### ABOUT THIS EXERCISE
From the first record to the last, write each one out again exactly.

Records drawn from a dataset:
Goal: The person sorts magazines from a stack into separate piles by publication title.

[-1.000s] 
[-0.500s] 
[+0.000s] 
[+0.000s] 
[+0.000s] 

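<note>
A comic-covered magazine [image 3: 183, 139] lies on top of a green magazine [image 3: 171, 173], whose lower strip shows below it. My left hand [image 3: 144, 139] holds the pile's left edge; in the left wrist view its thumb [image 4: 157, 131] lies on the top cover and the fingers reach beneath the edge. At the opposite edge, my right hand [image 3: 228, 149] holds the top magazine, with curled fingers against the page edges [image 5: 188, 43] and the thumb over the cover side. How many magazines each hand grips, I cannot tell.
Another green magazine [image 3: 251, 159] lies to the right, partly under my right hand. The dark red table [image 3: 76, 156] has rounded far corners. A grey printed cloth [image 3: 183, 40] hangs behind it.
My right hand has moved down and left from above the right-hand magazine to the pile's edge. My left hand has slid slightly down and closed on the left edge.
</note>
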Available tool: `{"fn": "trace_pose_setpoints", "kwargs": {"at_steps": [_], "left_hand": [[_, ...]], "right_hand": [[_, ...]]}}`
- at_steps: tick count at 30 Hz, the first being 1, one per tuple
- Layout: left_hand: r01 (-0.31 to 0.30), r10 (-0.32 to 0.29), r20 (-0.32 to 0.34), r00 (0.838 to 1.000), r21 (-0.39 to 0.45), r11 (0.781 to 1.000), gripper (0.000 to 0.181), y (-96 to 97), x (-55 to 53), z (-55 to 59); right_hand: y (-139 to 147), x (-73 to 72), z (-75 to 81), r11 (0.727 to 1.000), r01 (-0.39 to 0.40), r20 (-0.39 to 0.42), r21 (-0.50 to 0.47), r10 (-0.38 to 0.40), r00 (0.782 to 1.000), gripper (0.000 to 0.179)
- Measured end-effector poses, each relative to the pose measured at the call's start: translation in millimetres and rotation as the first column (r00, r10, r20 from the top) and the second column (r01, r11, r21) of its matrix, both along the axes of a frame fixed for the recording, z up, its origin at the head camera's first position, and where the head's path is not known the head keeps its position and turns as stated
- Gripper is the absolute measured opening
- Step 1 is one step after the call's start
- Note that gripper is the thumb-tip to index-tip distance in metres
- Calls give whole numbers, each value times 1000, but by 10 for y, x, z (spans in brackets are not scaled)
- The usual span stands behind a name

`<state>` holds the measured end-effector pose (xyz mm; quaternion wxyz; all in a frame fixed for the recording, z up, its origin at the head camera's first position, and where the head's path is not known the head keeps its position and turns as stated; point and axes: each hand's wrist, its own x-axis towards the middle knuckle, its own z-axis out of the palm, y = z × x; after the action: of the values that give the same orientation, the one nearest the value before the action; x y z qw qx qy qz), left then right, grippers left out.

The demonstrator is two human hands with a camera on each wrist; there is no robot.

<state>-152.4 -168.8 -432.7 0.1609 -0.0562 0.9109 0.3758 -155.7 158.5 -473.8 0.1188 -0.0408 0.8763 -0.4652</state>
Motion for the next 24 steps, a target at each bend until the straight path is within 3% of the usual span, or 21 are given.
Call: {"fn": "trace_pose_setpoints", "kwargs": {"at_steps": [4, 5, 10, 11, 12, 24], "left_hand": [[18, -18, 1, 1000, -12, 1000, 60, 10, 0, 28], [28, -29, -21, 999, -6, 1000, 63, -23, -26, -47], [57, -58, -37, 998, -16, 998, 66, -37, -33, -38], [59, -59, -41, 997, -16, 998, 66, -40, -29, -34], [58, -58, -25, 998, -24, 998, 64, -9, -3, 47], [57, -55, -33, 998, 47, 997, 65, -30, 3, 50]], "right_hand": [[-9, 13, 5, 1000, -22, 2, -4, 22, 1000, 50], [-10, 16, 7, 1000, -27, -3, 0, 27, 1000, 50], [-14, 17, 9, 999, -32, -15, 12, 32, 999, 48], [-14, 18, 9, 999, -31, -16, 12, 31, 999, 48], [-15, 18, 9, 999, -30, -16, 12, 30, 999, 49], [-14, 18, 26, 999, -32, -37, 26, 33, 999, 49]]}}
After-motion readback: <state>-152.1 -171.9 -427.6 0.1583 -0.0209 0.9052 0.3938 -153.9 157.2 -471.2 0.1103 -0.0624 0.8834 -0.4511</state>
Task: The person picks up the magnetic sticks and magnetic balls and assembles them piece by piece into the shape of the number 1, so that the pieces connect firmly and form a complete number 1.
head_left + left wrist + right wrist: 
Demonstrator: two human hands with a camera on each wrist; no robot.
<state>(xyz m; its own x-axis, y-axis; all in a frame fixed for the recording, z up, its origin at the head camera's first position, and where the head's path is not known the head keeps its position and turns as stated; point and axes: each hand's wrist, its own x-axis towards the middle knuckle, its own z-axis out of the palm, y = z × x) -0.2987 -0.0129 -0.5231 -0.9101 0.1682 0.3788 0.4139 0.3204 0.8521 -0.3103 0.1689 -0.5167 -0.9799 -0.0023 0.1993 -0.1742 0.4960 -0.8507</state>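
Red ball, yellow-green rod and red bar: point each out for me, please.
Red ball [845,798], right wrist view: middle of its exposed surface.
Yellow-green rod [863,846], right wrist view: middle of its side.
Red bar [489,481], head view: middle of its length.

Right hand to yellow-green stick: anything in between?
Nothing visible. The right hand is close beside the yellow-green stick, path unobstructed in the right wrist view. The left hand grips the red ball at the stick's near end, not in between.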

### PROBLEM SOLUTION
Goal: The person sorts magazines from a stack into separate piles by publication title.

[-1.000s] 
[-0.500s] 
[+0.000s] 
[+0.000s] 
[+0.000s] 

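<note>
A comic-covered magazine [image 3: 183, 139] lies on top of a green magazine [image 3: 171, 173], whose lower strip shows below it. My left hand [image 3: 144, 139] holds the pile's left edge; in the left wrist view its thumb [image 4: 157, 131] lies on the top cover and the fingers reach beneath the edge. At the opposite edge, my right hand [image 3: 228, 149] holds the top magazine, with curled fingers against the page edges [image 5: 188, 43] and the thumb over the cover side. How many magazines each hand grips, I cannot tell.
Another green magazine [image 3: 251, 159] lies to the right, partly under my right hand. The dark red table [image 3: 76, 156] has rounded far corners. A grey printed cloth [image 3: 183, 40] hangs behind it.
My right hand has moved down and left from above the right-hand magazine to the pile's edge. My left hand has slid slightly down and closed on the left edge.
</note>
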Available tool: `{"fn": "trace_pose_setpoints", "kwargs": {"at_steps": [_], "left_hand": [[_, ...]], "right_hand": [[_, ...]]}}`
- at_steps: tick count at 30 Hz, the first being 1, one per tuple
- Layout: left_hand: r01 (-0.31 to 0.30), r10 (-0.32 to 0.29), r20 (-0.32 to 0.34), r00 (0.838 to 1.000), r21 (-0.39 to 0.45), r11 (0.781 to 1.000), gripper (0.000 to 0.181), y (-96 to 97), x (-55 to 53), z (-55 to 59); right_hand: y (-139 to 147), x (-73 to 72), z (-75 to 81), r11 (0.727 to 1.000), r01 (-0.39 to 0.40), r20 (-0.39 to 0.42), r21 (-0.50 to 0.47), r10 (-0.38 to 0.40), r00 (0.782 to 1.000), gripper (0.000 to 0.179)
- Measured end-effector poses, each relative to the pose measured at the call's start: translation in millimetres and rotation as the first column (r00, r10, r20 from the top) and the second column (r01, r11, r21) of its matrix, both along the axes of a frame fixed for the recording, z up, its origin at the head camera's first position, and where the head's path is not known the head keeps its position and turns as stated
- Gripper is the absolute measured opening
- Step 1 is one step after the call's start
- Note that gripper is the thumb-tip to index-tip distance in metres
- Calls give whole numbers, each value times 1000, but by 10 for y, x, z (spans in brackets are not scaled)
- The usual span stands behind a name

`<state>` holds the measured end-effector pose (xyz mm; quaternion wxyz; all in a frame fixed for the recording, z up, its origin at the head camera's first position, and where the head's path is not known the head keeps its position and turns as stated; point and axes: each hand's wrist, its own x-axis towards the middle knuckle, its own z-axis out of the palm, y = z × x; after the action: of the values that give the same orientation, the one nearest the value before the action; x y z qw qx qy qz), left then right, grippers left out.

The demonstrator is two human hands with a camera on each wrist; there is no robot.

<state>-152.4 -168.8 -432.7 0.1609 -0.0562 0.9109 0.3758 -155.7 158.5 -473.8 0.1188 -0.0408 0.8763 -0.4652</state>
Motion for the next 24 steps, a target at each bend until the straight path is within 3% of the usual span, or 21 are given.
Call: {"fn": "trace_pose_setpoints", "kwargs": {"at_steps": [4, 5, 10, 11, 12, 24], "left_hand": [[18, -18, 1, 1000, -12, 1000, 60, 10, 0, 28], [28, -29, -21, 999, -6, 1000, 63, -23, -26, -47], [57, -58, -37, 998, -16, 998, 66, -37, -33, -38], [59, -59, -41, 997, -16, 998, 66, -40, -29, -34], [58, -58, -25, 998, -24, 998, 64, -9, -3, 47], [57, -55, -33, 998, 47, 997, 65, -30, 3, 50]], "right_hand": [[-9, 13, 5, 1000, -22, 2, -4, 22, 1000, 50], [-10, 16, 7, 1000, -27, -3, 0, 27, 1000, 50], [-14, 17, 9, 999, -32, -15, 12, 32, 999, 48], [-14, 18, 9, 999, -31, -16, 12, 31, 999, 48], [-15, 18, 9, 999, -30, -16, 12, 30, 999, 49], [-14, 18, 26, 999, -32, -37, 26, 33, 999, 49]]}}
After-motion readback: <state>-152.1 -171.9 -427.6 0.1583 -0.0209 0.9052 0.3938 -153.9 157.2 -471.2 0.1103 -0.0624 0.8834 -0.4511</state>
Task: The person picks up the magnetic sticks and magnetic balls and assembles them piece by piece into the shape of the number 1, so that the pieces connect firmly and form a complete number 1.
head_left + left wrist + right wrist: 
Demonstrator: two human hands with a camera on each wrist; no robot.
<state>(xyz m; its own x-axis, y-axis; all in a frame fixed for the recording, z up, its origin at the head camera's first position, and where the head's path is not known the head keeps its position and turns as stated; point and axes: each hand's wrist, its own x-axis towards the middle knuckle, its own z-axis out of the palm, y = z × x) -0.2987 -0.0129 -0.5231 -0.9101 0.1682 0.3788 0.4139 0.3204 0.8521 -0.3103 0.1689 -0.5167 -0.9799 -0.0023 0.1993 -0.1742 0.4960 -0.8507</state>
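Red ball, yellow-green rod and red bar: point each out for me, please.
Red ball [845,798], right wrist view: middle of its exposed surface.
Yellow-green rod [863,846], right wrist view: middle of its side.
Red bar [489,481], head view: middle of its length.

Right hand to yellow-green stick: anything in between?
Nothing visible. The right hand is close beside the yellow-green stick, path unobstructed in the right wrist view. The left hand grips the red ball at the stick's near end, not in between.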

That completes the response.